Assigned task:
From the data that follows, copy every line holding the string "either".
Segment Start: Listed entries
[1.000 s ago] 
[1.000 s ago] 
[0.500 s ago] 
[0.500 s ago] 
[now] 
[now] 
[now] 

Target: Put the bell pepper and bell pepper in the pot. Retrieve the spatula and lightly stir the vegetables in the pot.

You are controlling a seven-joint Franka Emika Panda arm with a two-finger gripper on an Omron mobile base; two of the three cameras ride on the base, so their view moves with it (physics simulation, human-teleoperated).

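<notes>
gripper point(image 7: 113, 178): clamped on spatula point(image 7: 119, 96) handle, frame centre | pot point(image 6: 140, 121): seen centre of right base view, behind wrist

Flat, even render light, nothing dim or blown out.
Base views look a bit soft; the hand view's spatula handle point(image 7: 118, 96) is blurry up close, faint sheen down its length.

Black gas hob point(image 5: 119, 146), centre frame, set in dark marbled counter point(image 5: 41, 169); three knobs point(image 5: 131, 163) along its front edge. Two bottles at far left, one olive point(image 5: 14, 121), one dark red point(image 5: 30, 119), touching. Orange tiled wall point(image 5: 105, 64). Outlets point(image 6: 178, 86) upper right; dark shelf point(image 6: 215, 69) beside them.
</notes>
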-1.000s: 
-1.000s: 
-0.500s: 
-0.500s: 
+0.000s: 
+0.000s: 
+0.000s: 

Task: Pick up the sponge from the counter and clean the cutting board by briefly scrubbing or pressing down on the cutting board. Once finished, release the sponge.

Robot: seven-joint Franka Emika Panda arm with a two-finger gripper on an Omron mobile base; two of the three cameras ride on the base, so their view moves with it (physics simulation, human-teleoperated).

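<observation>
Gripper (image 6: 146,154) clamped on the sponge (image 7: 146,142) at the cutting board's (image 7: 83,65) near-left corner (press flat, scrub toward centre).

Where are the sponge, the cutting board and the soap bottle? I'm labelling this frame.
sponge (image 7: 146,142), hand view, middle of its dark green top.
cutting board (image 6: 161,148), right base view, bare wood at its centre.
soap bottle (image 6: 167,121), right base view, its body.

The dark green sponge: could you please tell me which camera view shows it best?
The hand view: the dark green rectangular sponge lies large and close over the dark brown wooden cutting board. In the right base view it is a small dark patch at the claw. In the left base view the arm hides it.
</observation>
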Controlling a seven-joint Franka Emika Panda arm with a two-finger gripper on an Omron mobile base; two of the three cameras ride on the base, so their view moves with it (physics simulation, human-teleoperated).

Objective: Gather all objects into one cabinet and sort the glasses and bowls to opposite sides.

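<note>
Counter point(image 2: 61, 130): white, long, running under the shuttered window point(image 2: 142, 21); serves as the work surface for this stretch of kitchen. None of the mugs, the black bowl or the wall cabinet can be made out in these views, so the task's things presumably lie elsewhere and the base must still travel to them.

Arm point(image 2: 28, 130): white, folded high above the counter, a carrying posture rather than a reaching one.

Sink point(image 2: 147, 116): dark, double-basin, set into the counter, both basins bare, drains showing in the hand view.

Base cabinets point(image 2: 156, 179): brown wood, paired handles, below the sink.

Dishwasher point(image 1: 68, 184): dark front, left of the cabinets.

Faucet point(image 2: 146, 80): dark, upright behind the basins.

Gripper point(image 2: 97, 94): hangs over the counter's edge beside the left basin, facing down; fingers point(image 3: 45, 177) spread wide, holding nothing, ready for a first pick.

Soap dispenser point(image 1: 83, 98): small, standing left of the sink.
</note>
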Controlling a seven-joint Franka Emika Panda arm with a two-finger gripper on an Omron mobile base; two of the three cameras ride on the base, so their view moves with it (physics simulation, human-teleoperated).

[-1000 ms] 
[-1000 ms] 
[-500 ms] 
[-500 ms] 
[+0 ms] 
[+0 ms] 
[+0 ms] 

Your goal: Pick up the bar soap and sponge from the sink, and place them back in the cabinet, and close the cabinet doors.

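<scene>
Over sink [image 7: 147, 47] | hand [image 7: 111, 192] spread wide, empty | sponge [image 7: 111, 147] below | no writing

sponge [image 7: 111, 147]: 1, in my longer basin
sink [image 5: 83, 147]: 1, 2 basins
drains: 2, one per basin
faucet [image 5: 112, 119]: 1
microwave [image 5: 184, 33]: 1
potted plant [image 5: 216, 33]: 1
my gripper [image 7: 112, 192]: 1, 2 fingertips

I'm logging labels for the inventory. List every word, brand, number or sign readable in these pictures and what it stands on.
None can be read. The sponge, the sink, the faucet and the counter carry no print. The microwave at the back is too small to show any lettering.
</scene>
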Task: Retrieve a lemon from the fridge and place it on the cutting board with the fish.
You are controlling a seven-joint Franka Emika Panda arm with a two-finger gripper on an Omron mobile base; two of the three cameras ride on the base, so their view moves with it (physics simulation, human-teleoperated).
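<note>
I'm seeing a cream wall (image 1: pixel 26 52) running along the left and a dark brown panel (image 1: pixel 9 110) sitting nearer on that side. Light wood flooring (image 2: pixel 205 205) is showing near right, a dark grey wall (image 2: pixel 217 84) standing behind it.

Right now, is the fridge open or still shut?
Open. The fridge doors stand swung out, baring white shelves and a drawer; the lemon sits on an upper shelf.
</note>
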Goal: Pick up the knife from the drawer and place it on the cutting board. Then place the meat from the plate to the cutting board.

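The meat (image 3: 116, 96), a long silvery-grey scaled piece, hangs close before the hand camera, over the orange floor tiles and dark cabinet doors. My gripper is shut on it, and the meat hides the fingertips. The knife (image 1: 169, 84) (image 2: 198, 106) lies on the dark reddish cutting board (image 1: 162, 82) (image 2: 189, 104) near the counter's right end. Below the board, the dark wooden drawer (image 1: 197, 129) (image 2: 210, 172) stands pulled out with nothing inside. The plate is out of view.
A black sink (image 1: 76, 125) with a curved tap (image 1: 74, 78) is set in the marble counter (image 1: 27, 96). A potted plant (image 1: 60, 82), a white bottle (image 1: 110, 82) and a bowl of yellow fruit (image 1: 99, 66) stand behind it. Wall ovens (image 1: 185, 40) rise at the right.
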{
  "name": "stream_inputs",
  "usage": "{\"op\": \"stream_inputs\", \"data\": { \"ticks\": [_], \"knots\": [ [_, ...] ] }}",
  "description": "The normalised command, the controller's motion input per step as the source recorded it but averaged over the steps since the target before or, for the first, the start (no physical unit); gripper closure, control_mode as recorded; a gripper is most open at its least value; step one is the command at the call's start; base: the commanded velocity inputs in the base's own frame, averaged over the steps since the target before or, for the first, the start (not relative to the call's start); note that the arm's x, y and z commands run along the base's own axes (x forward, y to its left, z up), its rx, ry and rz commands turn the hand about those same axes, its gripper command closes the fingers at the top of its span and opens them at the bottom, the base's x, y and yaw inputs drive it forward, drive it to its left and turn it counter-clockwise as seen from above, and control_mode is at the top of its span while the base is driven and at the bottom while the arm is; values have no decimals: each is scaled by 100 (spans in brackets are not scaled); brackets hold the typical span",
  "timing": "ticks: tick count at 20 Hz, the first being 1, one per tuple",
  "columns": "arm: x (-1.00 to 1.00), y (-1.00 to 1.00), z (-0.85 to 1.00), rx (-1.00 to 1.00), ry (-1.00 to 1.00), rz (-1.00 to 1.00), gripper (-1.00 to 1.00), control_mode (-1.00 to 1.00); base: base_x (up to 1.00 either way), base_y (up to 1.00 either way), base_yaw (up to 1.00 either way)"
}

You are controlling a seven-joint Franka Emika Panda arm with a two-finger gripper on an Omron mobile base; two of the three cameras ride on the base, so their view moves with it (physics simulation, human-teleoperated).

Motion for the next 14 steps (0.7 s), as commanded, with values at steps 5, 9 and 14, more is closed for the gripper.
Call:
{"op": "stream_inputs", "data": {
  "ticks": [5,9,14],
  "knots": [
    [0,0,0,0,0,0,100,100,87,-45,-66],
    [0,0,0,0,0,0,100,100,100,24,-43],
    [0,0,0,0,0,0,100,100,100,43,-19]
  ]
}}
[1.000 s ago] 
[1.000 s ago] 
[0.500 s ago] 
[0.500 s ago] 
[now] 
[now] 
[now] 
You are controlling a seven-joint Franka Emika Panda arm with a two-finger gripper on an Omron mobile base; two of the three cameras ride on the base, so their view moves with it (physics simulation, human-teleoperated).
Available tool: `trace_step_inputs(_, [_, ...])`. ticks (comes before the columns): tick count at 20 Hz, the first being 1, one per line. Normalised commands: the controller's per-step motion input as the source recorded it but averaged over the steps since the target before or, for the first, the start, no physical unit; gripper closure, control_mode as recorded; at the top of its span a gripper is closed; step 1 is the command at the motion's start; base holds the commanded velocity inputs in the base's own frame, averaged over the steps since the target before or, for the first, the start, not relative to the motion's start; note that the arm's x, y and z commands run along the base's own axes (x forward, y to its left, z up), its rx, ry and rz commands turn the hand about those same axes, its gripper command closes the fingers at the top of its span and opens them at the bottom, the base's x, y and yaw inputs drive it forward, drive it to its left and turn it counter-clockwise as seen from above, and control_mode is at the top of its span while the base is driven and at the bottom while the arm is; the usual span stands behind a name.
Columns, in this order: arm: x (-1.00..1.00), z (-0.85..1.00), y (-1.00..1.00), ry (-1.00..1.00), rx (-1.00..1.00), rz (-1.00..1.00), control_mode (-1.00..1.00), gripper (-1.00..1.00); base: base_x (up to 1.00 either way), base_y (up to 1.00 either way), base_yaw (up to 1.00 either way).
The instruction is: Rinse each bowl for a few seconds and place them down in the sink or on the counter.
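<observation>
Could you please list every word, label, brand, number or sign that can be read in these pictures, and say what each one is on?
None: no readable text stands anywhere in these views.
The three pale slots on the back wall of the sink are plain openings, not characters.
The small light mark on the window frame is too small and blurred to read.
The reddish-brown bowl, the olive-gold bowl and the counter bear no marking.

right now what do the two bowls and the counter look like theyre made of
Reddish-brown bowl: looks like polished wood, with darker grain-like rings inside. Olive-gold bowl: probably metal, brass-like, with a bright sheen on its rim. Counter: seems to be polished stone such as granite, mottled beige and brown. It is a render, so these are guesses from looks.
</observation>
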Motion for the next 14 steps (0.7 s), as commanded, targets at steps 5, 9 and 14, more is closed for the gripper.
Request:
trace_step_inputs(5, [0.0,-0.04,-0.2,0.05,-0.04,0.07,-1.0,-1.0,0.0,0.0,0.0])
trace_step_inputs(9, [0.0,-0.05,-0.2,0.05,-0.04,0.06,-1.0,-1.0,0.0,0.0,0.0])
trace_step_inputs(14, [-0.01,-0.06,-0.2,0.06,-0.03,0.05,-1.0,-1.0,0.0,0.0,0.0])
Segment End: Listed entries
Your response:
  "columns": "arm: x (-1.00 to 1.00), y (-1.00 to 1.00), z (-0.85 to 1.00), rx (-1.00 to 1.00), ry (-1.00 to 1.00), rz (-1.00 to 1.00), gripper (-1.00 to 1.00), control_mode (-1.00 to 1.00); base: base_x (up to 1.00 either way), base_y (up to 1.00 either way), base_yaw (up to 1.00 either way)"
Columns, in this order: arm: x (-1.00..1.00), z (-0.85..1.00), y (-1.00..1.00), ry (-1.00..1.00), rx (-1.00..1.00), rz (-1.00..1.00), control_mode (-1.00..1.00), gripper (-1.00..1.00); base: base_x (up to 1.00 either way), base_y (up to 1.00 either way), base_yaw (up to 1.00 either way).

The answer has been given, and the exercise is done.